The aim of this work is to determine if the efficacy of CO₂-based enhanced oil recovery (EOR) for unconventional reservoirs, which is based on numerous mechanisms (e.g. diffusion, oil swelling, oil viscosity reduction, pressure maintenance, etc.), can be improved with dilute concentrations of CO₂-soluble wettability-altering additives. Oil recovery during water-based hydraulic fracturing and water-based EOR in unconventional liquid reservoirs (ULRs) can improve when ionic and nonionic surfactants that greatly enhance the water-wetness of rock surfaces are added to the water. In this study, we assess whether surfactant-based wettability alteration can increase the amount of incremental oil recovered during the CO₂ huff and puff process. Although most ionic surfactants are essentially CO₂-insoluble, there are numerous inexpensive oil-soluble and water-soluble nonionic surfactants that are CO₂-soluble to ∼0.1 – 1.0% at formation conditions. This work focuses on altering the wettability of unconventional rock away from oil-wet using these non-ionic surfactants, and then assessing whether the additional amount of oil recovered during CO₂ huff and puff is significant considering the cost of the surfactant addition.

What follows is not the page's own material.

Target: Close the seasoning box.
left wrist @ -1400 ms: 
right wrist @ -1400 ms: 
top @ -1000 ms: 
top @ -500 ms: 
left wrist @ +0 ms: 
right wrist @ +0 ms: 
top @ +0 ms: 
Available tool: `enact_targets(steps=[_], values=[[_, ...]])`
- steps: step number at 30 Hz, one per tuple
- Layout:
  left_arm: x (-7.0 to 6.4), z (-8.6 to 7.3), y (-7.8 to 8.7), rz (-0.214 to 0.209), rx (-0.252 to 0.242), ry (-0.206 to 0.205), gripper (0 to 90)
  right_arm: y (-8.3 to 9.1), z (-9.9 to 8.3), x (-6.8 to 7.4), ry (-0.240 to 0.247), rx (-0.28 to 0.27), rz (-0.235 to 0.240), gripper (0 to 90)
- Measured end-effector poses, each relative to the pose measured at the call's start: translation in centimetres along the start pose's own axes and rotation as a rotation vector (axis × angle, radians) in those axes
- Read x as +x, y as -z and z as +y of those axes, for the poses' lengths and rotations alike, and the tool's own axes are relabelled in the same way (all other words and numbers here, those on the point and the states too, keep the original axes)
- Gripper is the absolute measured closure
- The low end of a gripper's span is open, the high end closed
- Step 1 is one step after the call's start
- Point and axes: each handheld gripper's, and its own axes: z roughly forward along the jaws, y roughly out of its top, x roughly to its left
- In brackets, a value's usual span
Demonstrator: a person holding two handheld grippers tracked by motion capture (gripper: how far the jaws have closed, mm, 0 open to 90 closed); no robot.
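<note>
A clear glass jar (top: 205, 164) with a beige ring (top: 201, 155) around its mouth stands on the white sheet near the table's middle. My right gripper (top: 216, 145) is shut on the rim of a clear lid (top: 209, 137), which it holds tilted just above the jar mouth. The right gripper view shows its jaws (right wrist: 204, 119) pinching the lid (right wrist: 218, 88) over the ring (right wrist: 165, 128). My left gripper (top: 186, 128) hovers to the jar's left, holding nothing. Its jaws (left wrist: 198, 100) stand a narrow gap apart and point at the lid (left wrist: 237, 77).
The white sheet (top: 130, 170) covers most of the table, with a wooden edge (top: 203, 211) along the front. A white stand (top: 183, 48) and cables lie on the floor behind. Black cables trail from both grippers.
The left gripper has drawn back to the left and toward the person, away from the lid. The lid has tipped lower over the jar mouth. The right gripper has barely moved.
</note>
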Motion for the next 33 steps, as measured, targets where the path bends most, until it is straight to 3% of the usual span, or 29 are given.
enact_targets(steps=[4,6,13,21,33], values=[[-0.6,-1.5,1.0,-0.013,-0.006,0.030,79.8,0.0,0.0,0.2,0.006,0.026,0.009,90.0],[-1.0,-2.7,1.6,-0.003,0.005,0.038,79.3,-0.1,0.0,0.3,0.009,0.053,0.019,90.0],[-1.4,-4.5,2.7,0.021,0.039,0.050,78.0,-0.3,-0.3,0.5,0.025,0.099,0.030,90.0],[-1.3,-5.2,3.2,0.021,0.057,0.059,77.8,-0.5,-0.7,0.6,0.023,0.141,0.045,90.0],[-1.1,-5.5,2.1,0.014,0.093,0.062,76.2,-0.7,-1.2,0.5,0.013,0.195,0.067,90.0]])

The solubility of various nonionic surfactants (Indorama SURFONIC® N-100, an ethoxylated nonylphenyl alcohol with 10 ethylene oxide (EO) groups; Indorama SURFONIC® TDA-9, -6 and -3, ethoxylated branched tridecyl alcohols with 9, 6 or 3 EO groups, respectively; Indorama SURFONIC® TDA-8PO, a tridecyl propoxylated alcohol with 8 propylene oxide groups; and Indorama SURFONIC® L12-6, an ethoxylated normal C10-C12 natural alcohol with 6 EO groups) in CO₂ has been measured between 25 – 100 °C. The surfactants exhibit a solubility of roughly 1 wt% at pressures of 2000 - 5000 psia, with lower pressures required for lower temperatures, lower surfactant concentrations, and increased oil solubility of the surfactant.

The rock samples were first aged by via immersion in dead Eagle Ford crude oil at high temperatures and high pressure for a prolonged period of time. Then, the oil-wetness was verified by measuring the contact angle of water droplets on the shale exposed to air. To determine CO₂-induced or CO₂-surfactant solution-induced changes in wettability, the oil-wet, oil-saturated shale disk was immersed in CO₂ or a CO₂-surfactant solution for 16h at 4000 psi and 80℃. No significant changes in contact angles were observed in samples immersed in CO₂, whereas immersion of the shale in CO₂-surfactant solutions showed dramatic changes in wettability toward water-wet for some of the surfactants. Small cylindrical shale samples were then used in huff and puff tests to assess oil recovery. Ultimate oil recovery after 8 huff and puff cycles increased substantially when some of the surfactants were added to the CO₂, especially during the early cycles. A comparison of the performance of these surfactants will be presented.